Your assignment ▸
In the data below, find every line with the word "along" and copy it.

- Opening Delimiter -

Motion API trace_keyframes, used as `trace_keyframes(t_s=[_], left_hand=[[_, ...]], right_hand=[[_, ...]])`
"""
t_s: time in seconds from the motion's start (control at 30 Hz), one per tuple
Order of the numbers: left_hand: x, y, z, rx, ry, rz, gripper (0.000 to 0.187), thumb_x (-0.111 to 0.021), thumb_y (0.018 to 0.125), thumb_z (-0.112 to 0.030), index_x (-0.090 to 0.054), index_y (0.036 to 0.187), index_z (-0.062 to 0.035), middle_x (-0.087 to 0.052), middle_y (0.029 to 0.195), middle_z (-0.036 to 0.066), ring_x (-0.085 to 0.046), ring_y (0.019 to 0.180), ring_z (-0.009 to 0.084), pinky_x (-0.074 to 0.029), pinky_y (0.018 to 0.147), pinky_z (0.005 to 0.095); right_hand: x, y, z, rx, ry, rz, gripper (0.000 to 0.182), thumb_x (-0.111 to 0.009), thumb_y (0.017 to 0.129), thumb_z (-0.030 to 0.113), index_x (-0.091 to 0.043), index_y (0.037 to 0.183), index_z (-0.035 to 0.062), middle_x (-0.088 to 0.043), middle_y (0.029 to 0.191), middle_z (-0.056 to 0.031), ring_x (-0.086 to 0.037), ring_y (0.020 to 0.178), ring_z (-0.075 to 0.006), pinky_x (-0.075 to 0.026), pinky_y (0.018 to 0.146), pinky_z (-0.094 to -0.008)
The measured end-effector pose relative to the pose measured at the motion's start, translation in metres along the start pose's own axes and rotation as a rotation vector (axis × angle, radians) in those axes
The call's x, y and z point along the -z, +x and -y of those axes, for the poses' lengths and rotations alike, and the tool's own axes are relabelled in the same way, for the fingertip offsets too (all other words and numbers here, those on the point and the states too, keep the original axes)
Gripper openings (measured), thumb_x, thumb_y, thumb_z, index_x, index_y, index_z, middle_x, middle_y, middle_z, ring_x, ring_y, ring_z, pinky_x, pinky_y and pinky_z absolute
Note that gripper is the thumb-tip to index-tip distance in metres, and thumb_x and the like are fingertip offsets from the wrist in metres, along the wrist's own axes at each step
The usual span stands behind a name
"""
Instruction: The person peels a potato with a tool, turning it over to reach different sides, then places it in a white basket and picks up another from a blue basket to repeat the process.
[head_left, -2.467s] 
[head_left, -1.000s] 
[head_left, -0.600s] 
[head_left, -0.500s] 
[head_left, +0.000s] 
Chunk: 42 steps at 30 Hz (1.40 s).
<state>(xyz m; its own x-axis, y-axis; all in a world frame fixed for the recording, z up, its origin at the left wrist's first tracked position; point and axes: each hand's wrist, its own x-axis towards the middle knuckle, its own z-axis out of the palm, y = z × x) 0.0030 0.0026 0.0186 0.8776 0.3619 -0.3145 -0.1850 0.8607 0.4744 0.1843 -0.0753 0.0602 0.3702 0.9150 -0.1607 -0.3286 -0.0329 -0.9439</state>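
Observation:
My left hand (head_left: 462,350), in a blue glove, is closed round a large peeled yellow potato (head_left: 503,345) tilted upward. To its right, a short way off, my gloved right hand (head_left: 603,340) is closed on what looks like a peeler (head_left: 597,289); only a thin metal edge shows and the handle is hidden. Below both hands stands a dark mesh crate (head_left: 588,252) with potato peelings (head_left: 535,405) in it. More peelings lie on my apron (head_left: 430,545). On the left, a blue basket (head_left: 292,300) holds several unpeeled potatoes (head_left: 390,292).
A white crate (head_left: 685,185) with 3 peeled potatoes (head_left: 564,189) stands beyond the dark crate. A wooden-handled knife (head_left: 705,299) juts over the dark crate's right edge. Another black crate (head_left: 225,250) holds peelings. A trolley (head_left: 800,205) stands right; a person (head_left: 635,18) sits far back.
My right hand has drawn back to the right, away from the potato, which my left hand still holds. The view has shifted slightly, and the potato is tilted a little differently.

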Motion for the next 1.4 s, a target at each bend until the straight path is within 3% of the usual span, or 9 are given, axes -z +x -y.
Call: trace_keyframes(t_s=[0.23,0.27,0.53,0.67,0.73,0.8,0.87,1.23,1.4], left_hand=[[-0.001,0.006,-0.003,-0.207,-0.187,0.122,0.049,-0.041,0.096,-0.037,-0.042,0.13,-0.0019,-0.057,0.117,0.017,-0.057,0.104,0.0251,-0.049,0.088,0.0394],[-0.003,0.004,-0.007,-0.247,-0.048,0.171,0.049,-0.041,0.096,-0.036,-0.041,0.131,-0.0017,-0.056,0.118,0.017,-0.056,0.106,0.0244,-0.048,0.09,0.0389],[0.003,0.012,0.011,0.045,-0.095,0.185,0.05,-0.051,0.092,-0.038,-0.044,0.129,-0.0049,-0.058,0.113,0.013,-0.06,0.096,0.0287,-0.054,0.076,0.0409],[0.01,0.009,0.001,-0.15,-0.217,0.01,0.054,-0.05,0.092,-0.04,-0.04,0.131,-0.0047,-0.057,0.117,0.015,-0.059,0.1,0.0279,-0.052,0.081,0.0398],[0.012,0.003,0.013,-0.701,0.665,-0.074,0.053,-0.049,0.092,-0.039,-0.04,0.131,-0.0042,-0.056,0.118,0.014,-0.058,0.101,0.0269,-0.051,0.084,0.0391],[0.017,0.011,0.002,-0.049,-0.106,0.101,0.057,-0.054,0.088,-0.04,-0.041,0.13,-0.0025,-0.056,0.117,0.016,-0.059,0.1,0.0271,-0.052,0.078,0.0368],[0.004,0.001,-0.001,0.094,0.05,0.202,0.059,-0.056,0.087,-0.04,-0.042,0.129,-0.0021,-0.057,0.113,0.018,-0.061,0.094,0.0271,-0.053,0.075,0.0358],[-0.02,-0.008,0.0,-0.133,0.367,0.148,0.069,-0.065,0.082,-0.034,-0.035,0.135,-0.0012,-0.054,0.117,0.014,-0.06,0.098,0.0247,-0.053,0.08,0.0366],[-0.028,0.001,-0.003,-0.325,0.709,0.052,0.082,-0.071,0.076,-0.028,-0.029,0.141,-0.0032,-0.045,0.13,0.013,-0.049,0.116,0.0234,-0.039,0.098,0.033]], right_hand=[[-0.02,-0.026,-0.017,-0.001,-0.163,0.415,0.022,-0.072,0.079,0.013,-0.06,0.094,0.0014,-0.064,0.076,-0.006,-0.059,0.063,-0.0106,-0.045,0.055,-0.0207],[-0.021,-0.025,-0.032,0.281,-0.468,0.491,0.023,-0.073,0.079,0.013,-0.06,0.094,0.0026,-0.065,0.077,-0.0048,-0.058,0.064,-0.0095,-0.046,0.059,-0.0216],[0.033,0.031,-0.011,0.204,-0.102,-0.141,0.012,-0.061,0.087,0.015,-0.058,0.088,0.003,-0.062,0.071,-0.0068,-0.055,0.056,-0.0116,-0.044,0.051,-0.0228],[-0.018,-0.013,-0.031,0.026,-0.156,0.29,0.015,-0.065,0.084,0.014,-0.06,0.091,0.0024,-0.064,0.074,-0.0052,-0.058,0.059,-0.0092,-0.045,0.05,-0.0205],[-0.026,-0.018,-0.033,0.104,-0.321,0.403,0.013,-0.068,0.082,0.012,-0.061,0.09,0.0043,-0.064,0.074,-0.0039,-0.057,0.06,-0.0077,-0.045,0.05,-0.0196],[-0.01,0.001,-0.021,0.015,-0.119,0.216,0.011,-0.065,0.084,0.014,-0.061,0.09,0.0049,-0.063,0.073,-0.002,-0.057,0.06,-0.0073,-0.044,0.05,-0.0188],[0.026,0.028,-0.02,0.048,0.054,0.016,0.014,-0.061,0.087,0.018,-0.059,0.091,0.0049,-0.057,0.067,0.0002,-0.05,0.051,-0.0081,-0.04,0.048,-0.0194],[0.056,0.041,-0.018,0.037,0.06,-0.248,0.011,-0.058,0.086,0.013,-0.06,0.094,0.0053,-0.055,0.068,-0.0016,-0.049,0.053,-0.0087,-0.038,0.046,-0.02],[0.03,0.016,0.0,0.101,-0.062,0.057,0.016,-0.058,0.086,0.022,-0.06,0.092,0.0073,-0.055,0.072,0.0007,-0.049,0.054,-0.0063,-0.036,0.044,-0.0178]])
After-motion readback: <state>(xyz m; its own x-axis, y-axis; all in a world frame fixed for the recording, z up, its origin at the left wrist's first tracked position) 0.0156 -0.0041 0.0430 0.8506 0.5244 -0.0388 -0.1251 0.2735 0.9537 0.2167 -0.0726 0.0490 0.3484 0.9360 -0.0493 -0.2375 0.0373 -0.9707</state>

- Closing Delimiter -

Completed task ▸
The measured end-effector pose relative to the pose measured at the motion's start, translation in metres along the start pose's own axes and rotation as a rotation vector (axis × angle, radians) in those axes
The call's x, y and z point along the -z, +x and -y of those axes, for the poses' lengths and rotations alike, and the tool's own axes are relabelled in the same way, for the fingertip offsets too (all other words and numbers here, those on the point and the states too, keep the original axes)
Note that gripper is the thumb-tip to index-tip distance in metres, and thumb_x and the like are fingertip offsets from the wrist in metres, along the wrist's own axes at each step

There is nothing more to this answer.